The extension config lives in packages/extension/wxt.config.js.

FieldCurrent value
srcDirsrc
WXT modules@wxt-dev/module-react
Manifest versionMV3 in generated manifest
Permissionstabs, tabGroups, sidePanel, storage
Host permissions<all_urls>
Content script matches<all_urls>
Content script timingdocument_end
Side panelsidepanel.html
Options pagesettings.html
Externally connectablehttp://localhost/*

The generated manifest name is Navvy and the description is AI-powered browser automation assistant. Control web pages with natural language.

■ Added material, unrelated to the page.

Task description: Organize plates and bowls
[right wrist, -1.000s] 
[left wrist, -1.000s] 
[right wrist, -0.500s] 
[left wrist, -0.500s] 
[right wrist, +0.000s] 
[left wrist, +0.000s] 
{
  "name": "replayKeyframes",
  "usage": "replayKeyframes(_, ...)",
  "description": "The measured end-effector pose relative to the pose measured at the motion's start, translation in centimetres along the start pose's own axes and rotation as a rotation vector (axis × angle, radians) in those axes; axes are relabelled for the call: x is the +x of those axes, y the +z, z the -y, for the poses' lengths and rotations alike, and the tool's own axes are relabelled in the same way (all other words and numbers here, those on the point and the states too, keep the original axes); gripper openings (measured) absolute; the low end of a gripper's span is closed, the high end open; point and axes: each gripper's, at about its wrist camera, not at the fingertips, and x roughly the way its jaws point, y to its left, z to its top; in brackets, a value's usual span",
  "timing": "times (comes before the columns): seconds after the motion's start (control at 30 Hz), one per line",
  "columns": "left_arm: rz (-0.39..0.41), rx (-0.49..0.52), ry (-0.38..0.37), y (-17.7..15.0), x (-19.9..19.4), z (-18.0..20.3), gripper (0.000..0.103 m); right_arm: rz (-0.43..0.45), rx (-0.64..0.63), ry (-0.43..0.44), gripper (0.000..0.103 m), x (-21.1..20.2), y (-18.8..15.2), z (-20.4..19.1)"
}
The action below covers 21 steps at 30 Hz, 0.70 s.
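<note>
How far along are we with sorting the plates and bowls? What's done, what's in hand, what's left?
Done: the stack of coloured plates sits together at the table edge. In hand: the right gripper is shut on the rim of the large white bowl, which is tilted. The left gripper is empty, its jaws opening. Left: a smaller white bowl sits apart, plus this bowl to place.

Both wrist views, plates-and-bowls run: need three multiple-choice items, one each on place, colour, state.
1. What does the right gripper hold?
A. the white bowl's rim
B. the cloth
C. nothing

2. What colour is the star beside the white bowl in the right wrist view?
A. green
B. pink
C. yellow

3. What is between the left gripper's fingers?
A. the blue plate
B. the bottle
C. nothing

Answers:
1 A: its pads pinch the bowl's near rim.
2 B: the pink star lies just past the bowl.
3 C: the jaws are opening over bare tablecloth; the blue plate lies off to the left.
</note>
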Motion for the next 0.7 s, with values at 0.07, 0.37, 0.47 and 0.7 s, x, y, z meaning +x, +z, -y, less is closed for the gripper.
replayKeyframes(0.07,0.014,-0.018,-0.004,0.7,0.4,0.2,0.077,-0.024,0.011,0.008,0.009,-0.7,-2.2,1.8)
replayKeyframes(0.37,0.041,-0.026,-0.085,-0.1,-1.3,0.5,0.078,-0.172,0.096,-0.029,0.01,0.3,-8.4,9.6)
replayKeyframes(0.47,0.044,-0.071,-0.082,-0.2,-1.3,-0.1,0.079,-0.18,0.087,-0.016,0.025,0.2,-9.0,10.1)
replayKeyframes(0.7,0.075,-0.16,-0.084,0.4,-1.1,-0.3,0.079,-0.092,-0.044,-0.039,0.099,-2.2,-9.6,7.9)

  • entrypoints/sidepanel/App.tsx: React command UI. It renders StatusDot, Composer, HistoryList, EventCard, and ActivityCard.
  • entrypoints/settings/App.tsx: settings UI for General, Providers, Skills, Advanced, and About tabs.
  • entrypoints/background.ts: service worker. It creates the extension auth token, routes messages, opens Hub tabs, and enables side panel behavior.
  • entrypoints/content.ts: content script. It initializes the remote page controller and can expose the main-world bridge when the page token matches the extension token.
  • entrypoints/main-world.ts: unlisted script injected into the page world. It exposes window.PAGE_AGENT_EXT and window.PAGE_AGENT_EXT_VERSION.
  • entrypoints/hub/App.tsx and entrypoints/hub/hub-ws.ts: Hub UI and WebSocket client for external local callers.
sequenceDiagram
participant SidePanel as "sidepanel/App.tsx"
participant Core as "Multi-page agent"
participant Background as "background.ts"
participant Content as "content.ts"
participant Page as "PageController"
participant Provider as "OpenAI-compatible API"
SidePanel->>Core: execute(task)
Core->>Background: TAB_CONTROL get_active_tab
Background-->>Core: { success, tab }
Core->>Background: PAGE_CONTROL get_browser_state
Background->>Content: PAGE_CONTROL get_browser_state
Content->>Page: updateTree()
Page-->>Content: BrowserState
Content-->>Background: BrowserState
Background-->>Core: BrowserState
Core->>Provider: POST {baseURL}/chat/completions
Provider-->>Core: tool call AgentOutput
Core->>Background: PAGE_CONTROL click_element / input_text / scroll
Background->>Content: PAGE_CONTROL action
Content->>Page: indexed DOM action
Page-->>Content: ActionResult
Content-->>Core: ActionResult
Core-->>SidePanel: historychange / activity / statuschange
TypeDirectionAction namesPayload
TAB_CONTROLagent environment to background.tsget_active_tab, get_tab_info, open_new_tab, create_tab_group, update_tab_group, add_tab_to_group, close_tab, get_window_tabsDepends on action, for example { tabId }, { url }, { tabIds, windowId }, { groupId, properties }
PAGE_CONTROLagent environment to background.ts to content.tsget_my_tab_id, get_last_update_time, get_browser_state, update_tree, clean_up_highlights, click_element, input_text, select_option, scroll, scroll_horizontally, execute_javascript{ targetTabId, payload }; DOM actions pass positional arguments in payload
OPEN_HUBexternal localhost page to background.tsOpens or focuses hub.html?ws={wsPort}{ type: "OPEN_HUB", wsPort }

The agent connects with chrome.runtime.connect({ name: 'tab-events' }). The background broadcasts:

{ action: 'created', payload: { tab } }
{ action: 'removed', payload: { tabId, removeInfo } }
{ action: 'updated', payload: { tabId, changeInfo, tab } }

When the page’s local token matches the extension token, main-world.ts exposes:

window.PAGE_AGENT_EXT.execute(task, config)
window.PAGE_AGENT_EXT.stop()

The page world and content script exchange window.postMessage events:

{ channel: 'PAGE_AGENT_EXT_REQUEST', id, action: 'execute', payload: { task, config } }
{ channel: 'PAGE_AGENT_EXT_REQUEST', id, action: 'stop' }
{ channel: 'PAGE_AGENT_EXT_RESPONSE', id, action: 'status_change_event', payload }
{ channel: 'PAGE_AGENT_EXT_RESPONSE', id, action: 'activity_event', payload }
{ channel: 'PAGE_AGENT_EXT_RESPONSE', id, action: 'history_change_event', payload }
{ channel: 'PAGE_AGENT_EXT_RESPONSE', id, action: 'execute_result', payload?, error? }

hub.html?ws=PORT connects to ws://localhost:{PORT} as a WebSocket client.

Inbound caller messages:

{ type: 'execute', task: string, config?: object }
{ type: 'stop' }

Outbound Hub messages:

{ type: 'ready' }
{ type: 'result', success: boolean, data: string }
{ type: 'error', message: string }

There is no FastAPI backend or SSE transport in the current monorepo.